Care in Rural Areas
Mollie Roach
Pembrokeshire is a rural county. One of many across Wales. Delivering services of any kind presents problems. Settlements are scattered, services are constrained by distance, low population levels result in school closures and diminishing public services, young people leave to find work, older people retire here to benefit from the beauty of the countryside and the peaceful way of life.
Individual need is much the same, wherever it occurs. Human beings need shelter, food, health, purpose, contact with others, wherever they live, however old they are, whatever their age or gender or circumstances. Needs tend to merge one into another. Health suffers if diet is poor and housing is inadequate. Health suffers if friends don’t call round and you don’t go out much, it’s easy to slide slowly out of contact and difficult to stop it happening.
We use the term ‘Care’ to cover our response – the paid carers sent by the agency who ‘do’ three visits a day, twenty minutes each, get us up, change our incontinence pads, make a quick sandwich. The private carer who lives in or who calls twice a week and does whatever needs doing. It covers the nurse in hospital and the mum or dad, brother or sister, supporting the learning disabled, the physically handicapped, the accident victim – wherever people live, in cites, in towns, in villages, in remote farmhouses, people need care and some of them receive it.
The Covid Crisis has made some points for us- local communities were able to reach people more quickly than the official public services and were able to respond to a wide variety of needs. People were asked ‘What do you need?’ and their needs were met – food, shopping, dog walking, prescription fetched, someone to talk to. Their actual needs, met. When local government caught up, some Councils joined in, helped, facilitated and supported. Some tried to take over, to micro manage , to ’round things up’ on a ‘one size fits all and is easier to deliver’ basis, but local community groups had already begun to demonstrate that one size doesn’t fit anyone and that individual need is best responded to on an individual basis.
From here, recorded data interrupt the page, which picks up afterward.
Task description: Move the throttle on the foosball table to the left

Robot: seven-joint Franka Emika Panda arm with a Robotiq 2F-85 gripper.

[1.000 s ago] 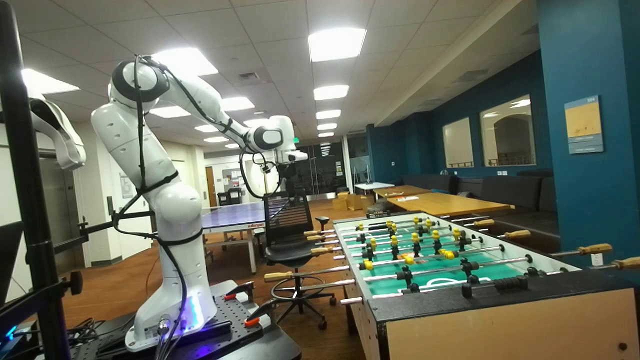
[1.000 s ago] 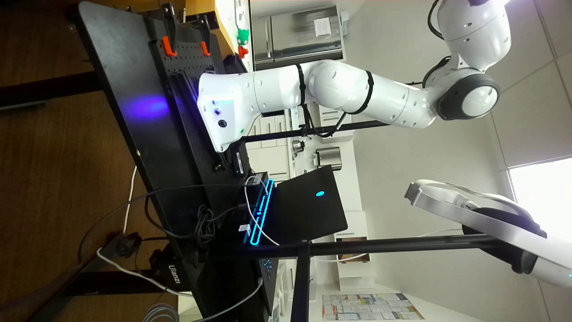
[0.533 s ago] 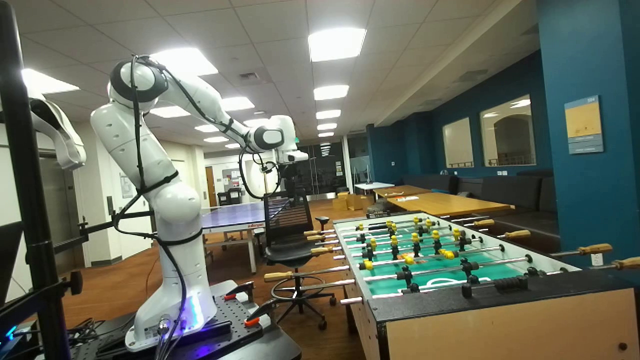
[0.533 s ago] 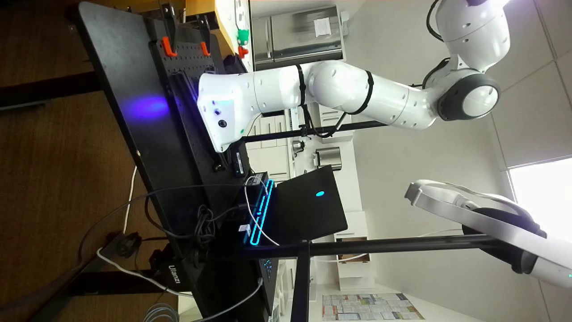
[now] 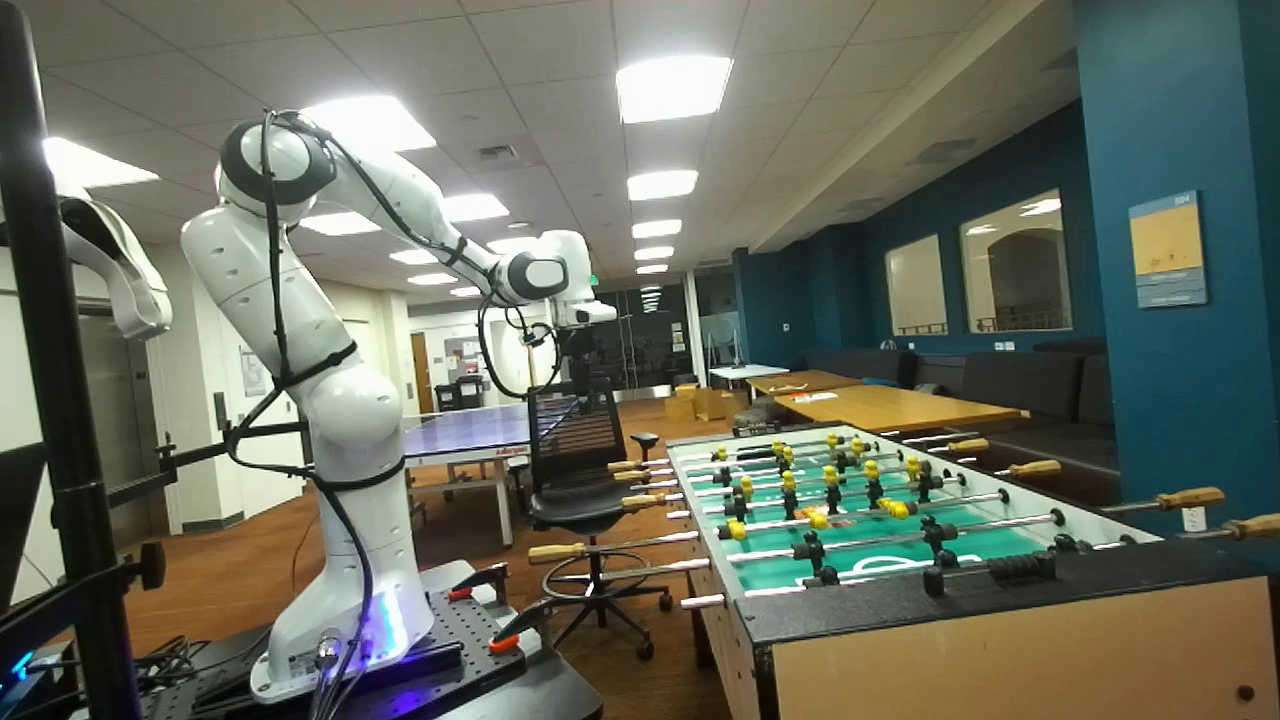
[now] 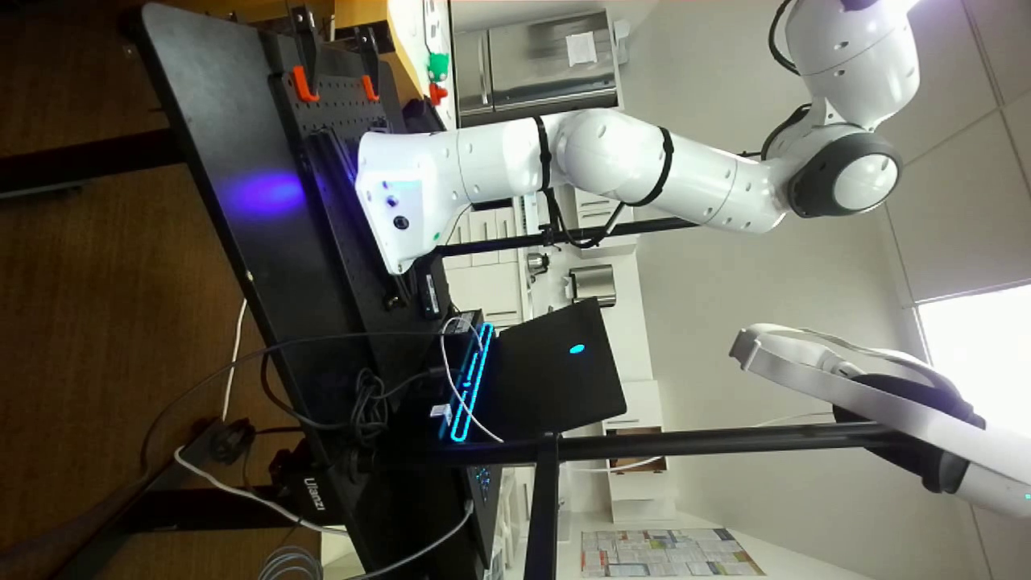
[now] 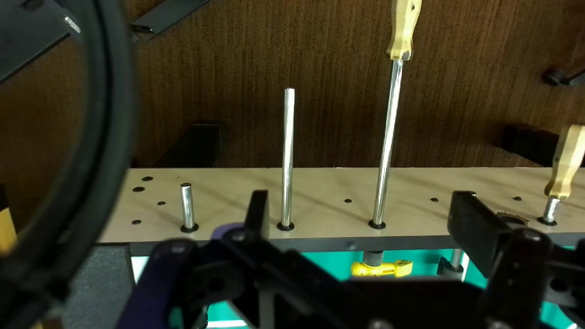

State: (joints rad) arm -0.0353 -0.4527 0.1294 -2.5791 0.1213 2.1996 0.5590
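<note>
One end effector [image 7: 361, 214], jaws apart, foosball table [image 5: 1000, 648]

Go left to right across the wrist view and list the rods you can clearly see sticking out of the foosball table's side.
Along the foosball table: bare metal stub → mid-length bare rod → long rod with a wooden handle → short length of rod with another wooden handle.

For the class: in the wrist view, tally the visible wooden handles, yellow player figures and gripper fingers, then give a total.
Wooden handles: 2
Yellow player figure: 1
Gripper fingers: 2
Total: 5
</note>
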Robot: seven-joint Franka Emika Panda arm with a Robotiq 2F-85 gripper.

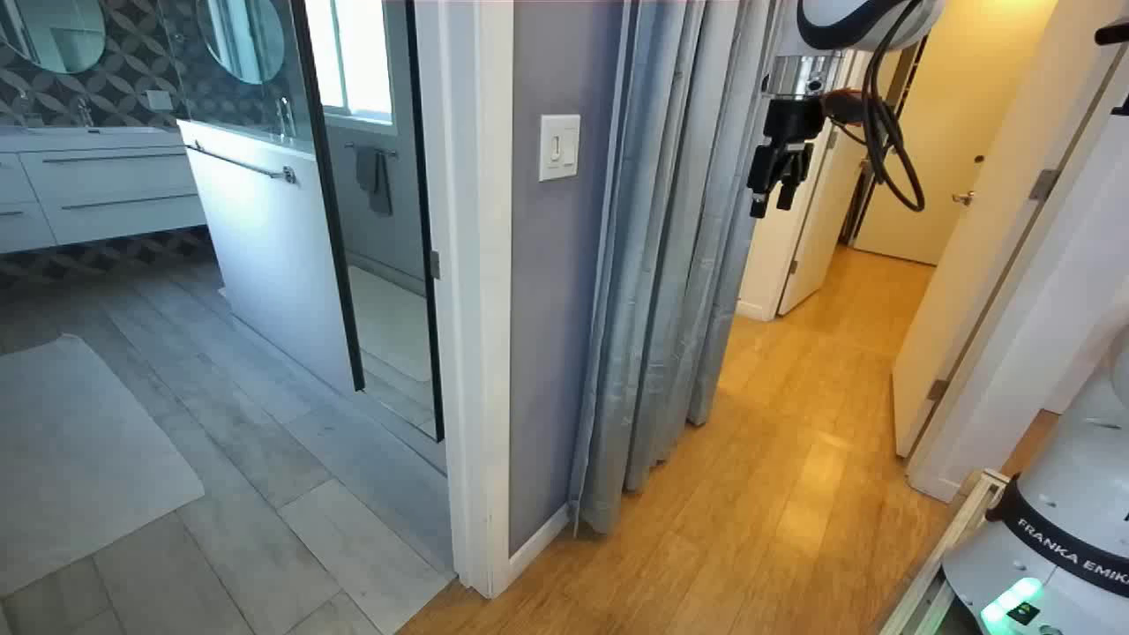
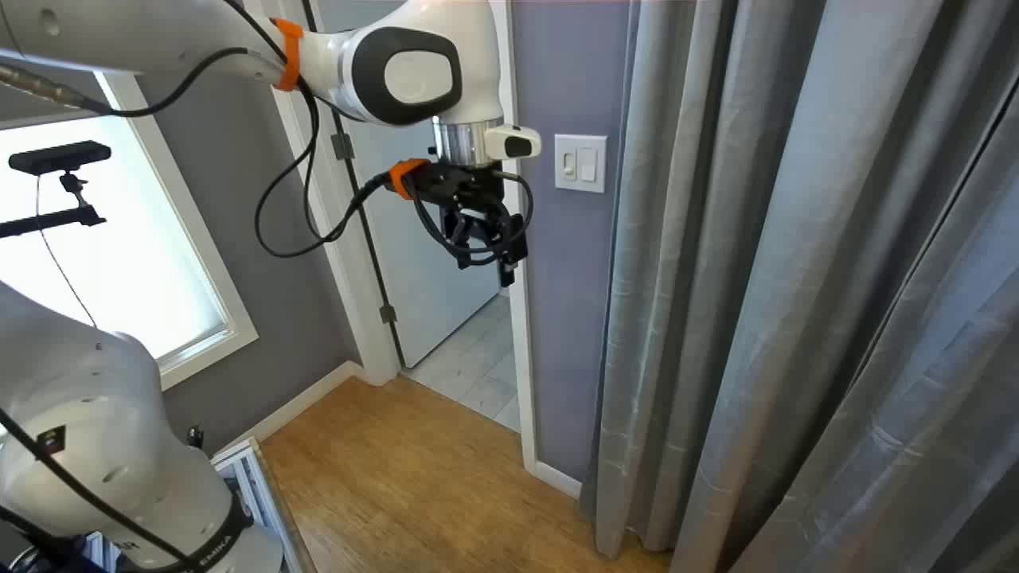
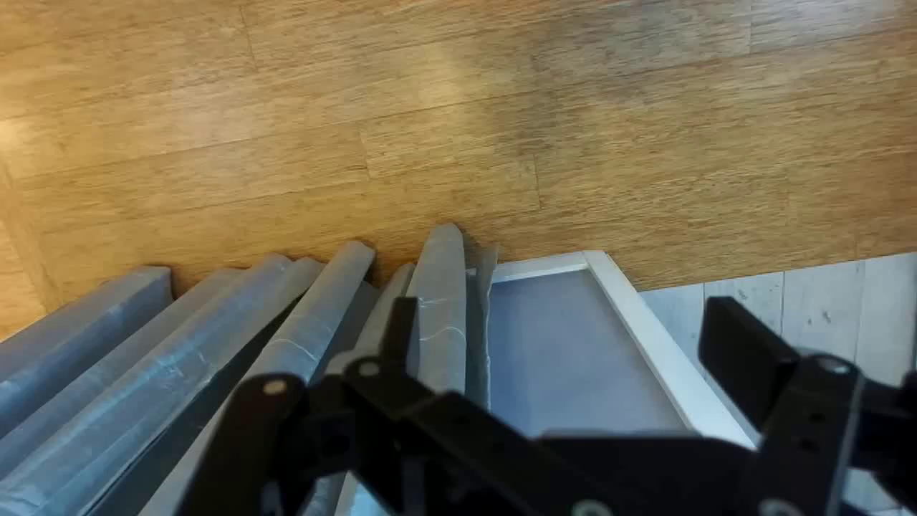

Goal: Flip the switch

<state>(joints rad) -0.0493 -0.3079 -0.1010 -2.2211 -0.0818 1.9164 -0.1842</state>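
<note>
Fingers (image 3: 745, 351), black, blocky, paired — spread wide, nothing between them. Their black mechanical gripper (image 1: 772, 205) points downward in both exterior views, apart from the white rectangular switch plate (image 2: 580, 163). Plate: upright on the grey-lavender painted wall (image 2: 564, 334), just beside the grey pleated fabric curtain (image 2: 716, 318); two small white controls (image 2: 588, 165), side by side. Which is meant, and how each stands, cannot be told at this size. Handling, as judged: fixed, not liftable; smooth hard plastic, light of action, short of travel, apt to let a fingertip slide. Hold: none wanted — joined fingertips pressed on one end of the control, gently, lest the plate crack.
</note>
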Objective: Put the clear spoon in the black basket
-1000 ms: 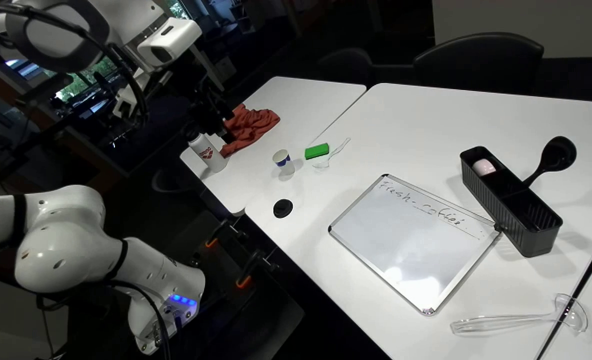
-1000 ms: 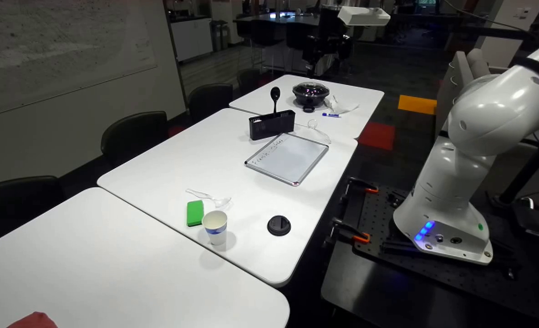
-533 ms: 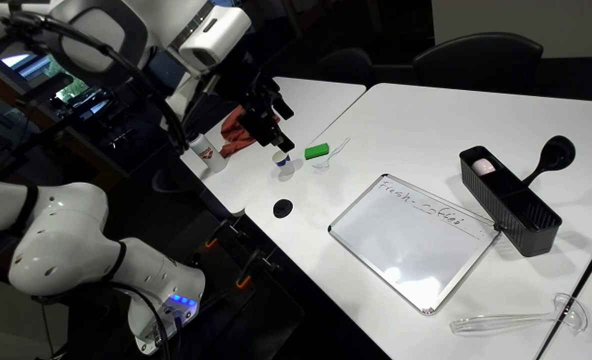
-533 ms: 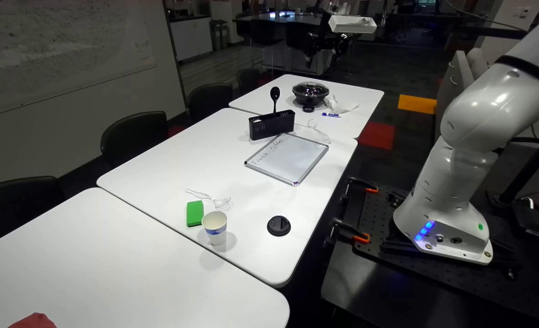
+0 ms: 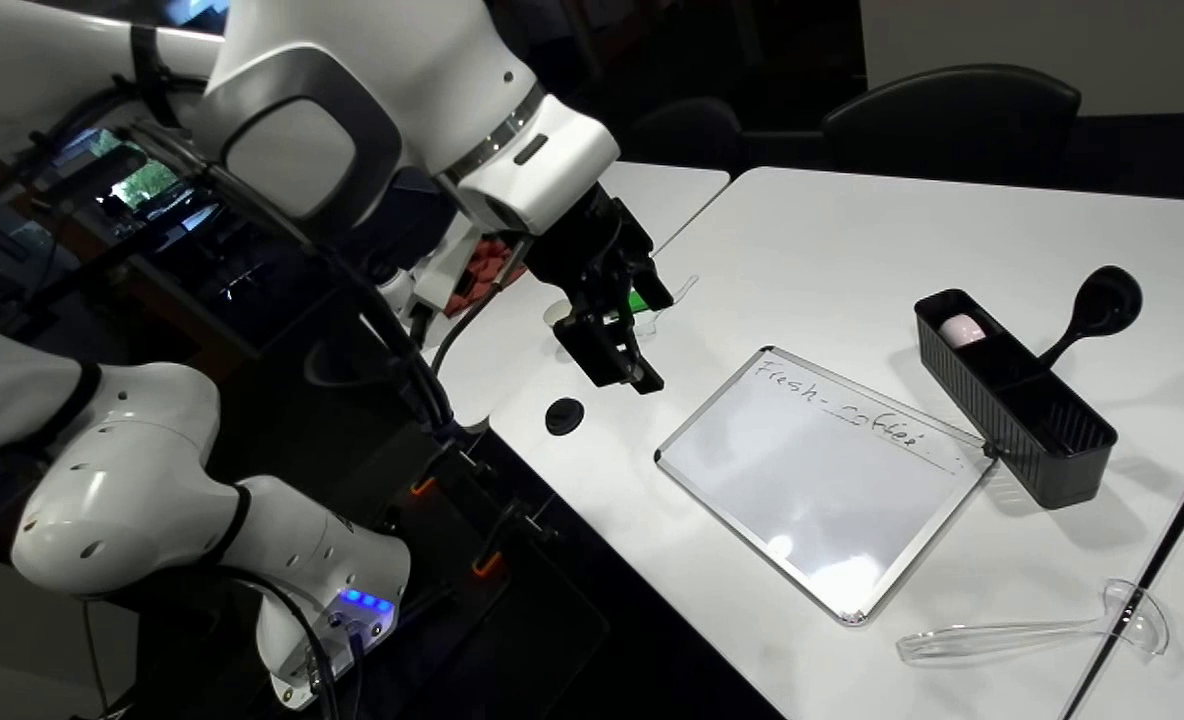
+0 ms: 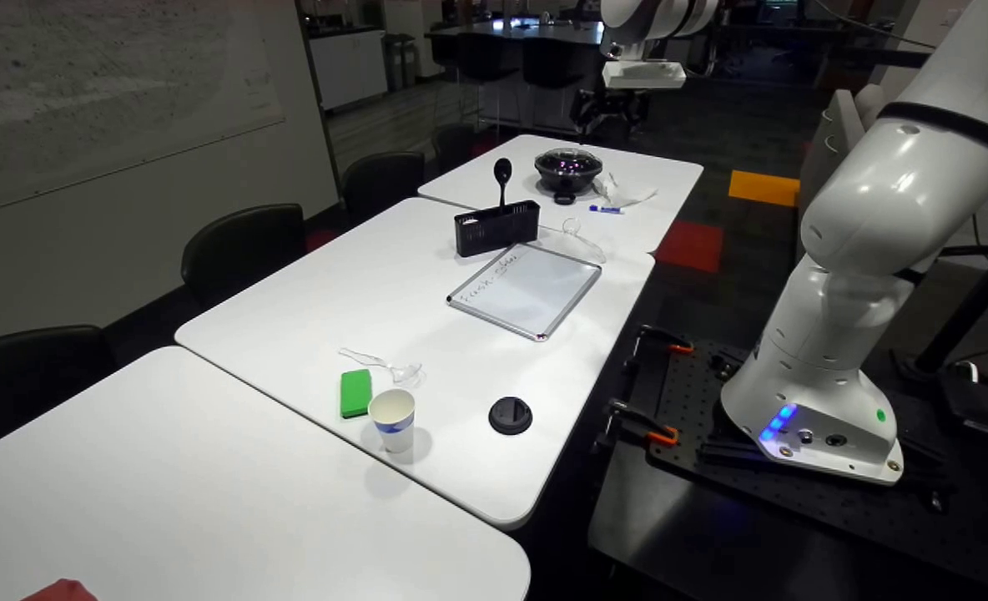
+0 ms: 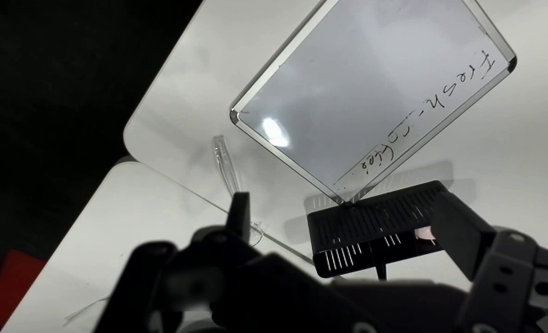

Solva Care has been running for five years now. We set up to support the elderly in our community, to help them stay in their own homes . Our project had already taught us what the Covid crisis is making evident – that Care needs to focus on the individual, that it needs to include and involve not ‘be done’ to someone. Care is best delivered by and in the local community with a thorough understanding of local circumstance and directly responsive to individual need. We learned early on in our project that older people can offer care as well as receive it and that care is not the prerogative of the elderly- younger people, children, single parents, out of work people – all need and can give, care. Real care is bottom up, not top down, co-operative not competitive – the division between Health Care and Social Care, militates against the delivery of any care.
SO
What we need to do now is change the system – maybe start by depoliticising care ? Stop Politicians using it to win votes?
- work together to keep what has worked well, –
- devise a system which supports and encourages community based projects,
- one which is flexible and centred on the individual
- establish a clear, fair system which is easy to understand and which is easy to access.
- value carers, pay them a decent slary, give them training and job security
- ring fence funding at national level and allow flexibility for adjustment to local circumstance.
BUT
Much easier to to agree that an enquiry will be set up and that they will report back and meanwhile we will carry on as we used to because we all know how it worked ???